Stéphane Laporte

Archive du 13 décembre 2009

Dimanche 13 décembre 2009 | Mise en ligne à 9h10 | Commenter Commentaires (27)

Adieu Cécile…

Je travaillais avec Cécile Leduc, la victime de l’horrible drame de St-Constant. Elle était assistante à la réalisation au Banquier. Je ne la voyais pas beaucoup. Elle s’occupait surtout des Beautés. Elle en était une, elle-même. Sourire en coin, les yeux pétillants, elle était à la fois discrète et taquine. Quand on la croisait, ça faisait toujours du bien. Ça nous égayait. Aaaah Cécile, qu’on disait, tellement on était content de la saluer.

Les assistantes à la réalisation ne font pas les premières pages des journaux. Elles ne sont pas connues comme les animateurs, les comédiens. Ni même comme les auteurs, réalisateurs ou concepteurs. Pourtant leur rôle est vital dans le succès d’une émission. Avec les recherchistes, ce sont souvent celles qui travaillent le plus.

Les assistantes à la réalisation ne font pas les premières pages des journaux, à moins que quelque chose d’épouvantable ne leur arrive. Cécile a été tuée hier, chez elle. Tout laisse croire que son mari lui a tiré dessus. Avant de s’enlever la vie. C’est à la première page du journal, ce matin.

Demain, c’est le dernier enregistrement du Banquier avant les fêtes. Après l’émission, il y aura une petite réception pour les membres de l’équipe. Entre deux gorgées de mousseux, j’aurais sûrement échangé quelques blagues avec Cécile. Elle m’aurait taquiné sur mes Canadiens qui ne vont pas bien. Et tout le monde aurait ri. Et son beau Daniel, le réalisateur du Banquier, aurait dit : < Ah Cécile, qu’est-ce qu’on ferait sans toi?>.

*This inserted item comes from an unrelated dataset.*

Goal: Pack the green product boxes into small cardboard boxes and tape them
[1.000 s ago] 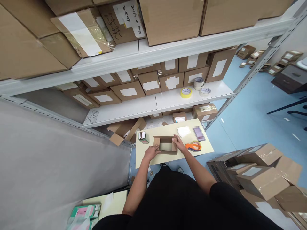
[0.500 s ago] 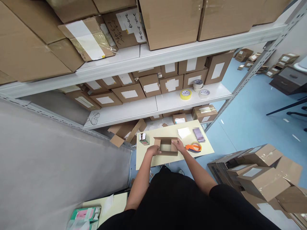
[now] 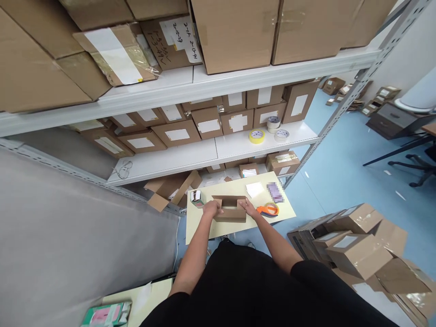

La réponse, on la connaît. On va continuer. La vie continue tout le temps. Mais on va s’ennuyer de toi, Cécile. Tellement.

Durant le temps des fêtes, on prend le temps de dire à nos proches combien on les aime. Faudrait pas oublier de le dire aussi à ceux qui sont moins proches, les compagnons de travail, les connaissances, tous ceux qui font partie de notre quotidien, qu’on ne fait que croiser mais qui sont plus importants que l’on croit à l’équilibre de notre vie. À notre petit bonheur. N’attendons pas qu’il leur arrive quelque chose pour le constater. Pour les pleurer.

À toute la famille de Cécile, à son fils aujourd’hui orphelin, j’offre mes sympathies. Ta mère était quelqu’un de très bien. Que j’appréciais et j’aimais beaucoup, même si je ne lui ai jamais dit.